A is incorrect because the recommended weight gain for a client with normal BMI is 25-35 pounds during pregnancy, not less than 15-20 pounds. C is incorrect as breast size typically increases during pregnancy due to hormonal changes, regardless of prior breast reduction surgery. D is incorrect because stretch marks are common during pregnancy, regardless of skin complexion.
A client with pregestational type 1 diabetes mellitus is being taught by a nurse about management during pregnancy. Which of the following statements by the client indicates an understanding of the teaching?
- A. I should aim to maintain my fasting blood glucose between 100 and 120.
- B. I should engage in moderate exercise for 30 minutes if my blood glucose is 250 or higher.
- C. I will continue taking my insulin if I experience nausea and vomiting.
- D. I will avoid exercise if my blood glucose exceeds 250.
Correct Answer: C
Rationale: The correct answer is C because continuing to take insulin during nausea and vomiting is crucial for maintaining blood glucose control in clients with diabetes. Nausea and vomiting can lead to decreased food intake, risking hypoglycemia if insulin is not adjusted.

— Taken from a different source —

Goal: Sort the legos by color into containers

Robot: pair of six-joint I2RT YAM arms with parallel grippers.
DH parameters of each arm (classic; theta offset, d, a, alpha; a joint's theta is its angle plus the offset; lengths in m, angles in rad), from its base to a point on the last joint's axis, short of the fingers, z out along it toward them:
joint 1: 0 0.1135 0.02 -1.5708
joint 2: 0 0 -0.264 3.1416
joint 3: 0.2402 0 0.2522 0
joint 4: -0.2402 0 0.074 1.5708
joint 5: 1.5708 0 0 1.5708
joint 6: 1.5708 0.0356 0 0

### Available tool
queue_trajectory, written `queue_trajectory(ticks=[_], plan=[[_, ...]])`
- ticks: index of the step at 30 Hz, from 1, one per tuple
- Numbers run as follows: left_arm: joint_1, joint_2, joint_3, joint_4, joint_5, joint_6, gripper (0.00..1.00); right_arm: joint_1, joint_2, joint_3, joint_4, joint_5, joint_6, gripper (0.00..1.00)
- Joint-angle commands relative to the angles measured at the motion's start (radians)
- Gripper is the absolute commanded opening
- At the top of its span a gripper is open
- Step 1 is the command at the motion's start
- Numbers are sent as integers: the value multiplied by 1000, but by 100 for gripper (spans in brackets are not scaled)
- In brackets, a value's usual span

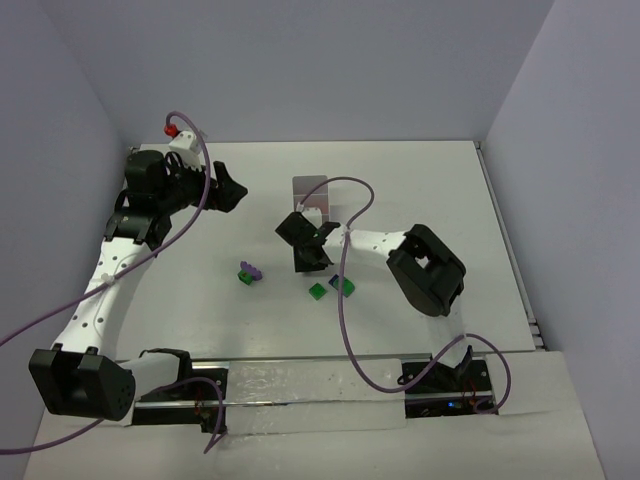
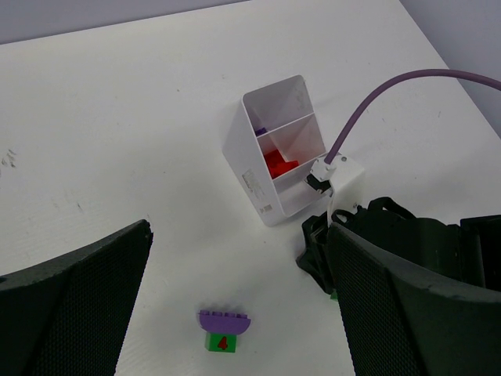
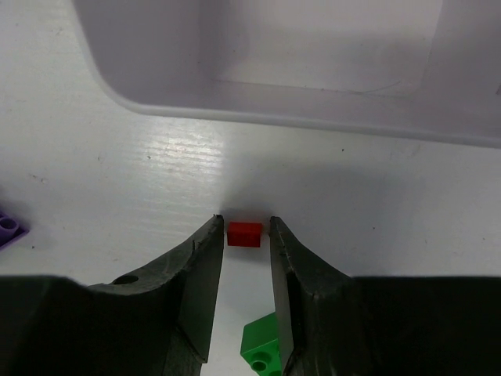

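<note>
Just in front of the near wall of the white plastic tray with three square compartments (image 3: pixel 274 110), the right claw (image 3: pixel 245 222) is straddling a small red plastic brick (image 3: pixel 244 234) that is lying on the white desk (image 3: pixel 141 164). Its jaws are standing narrowly apart, one on each side of the brick, with only thin slivers of desk showing between pad and plastic. By the look of it the brick is not yet being pinched, though contact on one side cannot be ruled out. The claw is sitting low and square to the brick so that its flat pads are facing the brick's flat sides, which should be favouring a grip that will not twist. A bright green plastic brick (image 3: pixel 262 350) is lying further back between the fingers, close enough to be nudged if the claw drags.

From the left wrist, the tray's middle compartment is already holding red bricks (image 2: pixel 279 164) and the far one a purple piece (image 2: pixel 261 131), so this red one is probably heading for the middle. The left claw (image 2: pixel 239 235) is hanging wide open and empty, apart from the tray, likely parked there to be leaving room. Near it a purple brick stacked on a green one (image 2: pixel 223 329) is waiting on the desk; that pair will probably need separating before sorting.
</note>
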Motion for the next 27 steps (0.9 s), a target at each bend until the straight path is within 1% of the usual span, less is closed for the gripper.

Choice A is incorrect because fasting blood glucose levels should ideally be maintained between 60-90 mg/dL in pregnant clients with diabetes for optimal outcomes, not 100-120 mg/dL.
Choice B is incorrect because engaging in moderate exercise when blood glucose is high (250 or higher) can exacerbate hyperglycemia rather than help in lowering blood glucose levels.
Choice D is incorrect because avoiding exercise when blood glucose exceeds 250 is not recommended. Exercise can help lower blood glucose levels and improve insulin sensitivity.